YOUR GOAL —
Transcribe the tail of the listing: start at the line containing "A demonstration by" and stop after the last line, keeping every character as is and adding nothing.

INFORMATION SUPPLIED —
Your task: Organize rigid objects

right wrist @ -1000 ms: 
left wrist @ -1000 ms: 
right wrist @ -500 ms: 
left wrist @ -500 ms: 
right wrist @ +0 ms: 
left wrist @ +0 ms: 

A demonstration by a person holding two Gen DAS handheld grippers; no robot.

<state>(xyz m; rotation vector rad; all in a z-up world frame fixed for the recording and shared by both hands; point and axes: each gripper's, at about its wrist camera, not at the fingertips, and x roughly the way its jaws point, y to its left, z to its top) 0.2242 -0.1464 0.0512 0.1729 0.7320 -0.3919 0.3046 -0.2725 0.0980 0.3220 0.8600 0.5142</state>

SOLUTION FOR THIS TASK —
A demonstration by a person holding two Gen DAS handheld grippers; no robot.

<state>(xyz m; rotation vector rad; all in a z-up world frame fixed for the recording and shared by both hands; point and axes: each gripper's, at about its wrist camera, not at the fingertips, and x roughly the way its jaws point, y to its left, z to its top) 0.2242 -0.1464 0.0512 0.1729 0.7320 -0.3919 0.3046 -0.2725 0.0980 0.3220 0.8600 0.5142</state>

The output above is the complete answer.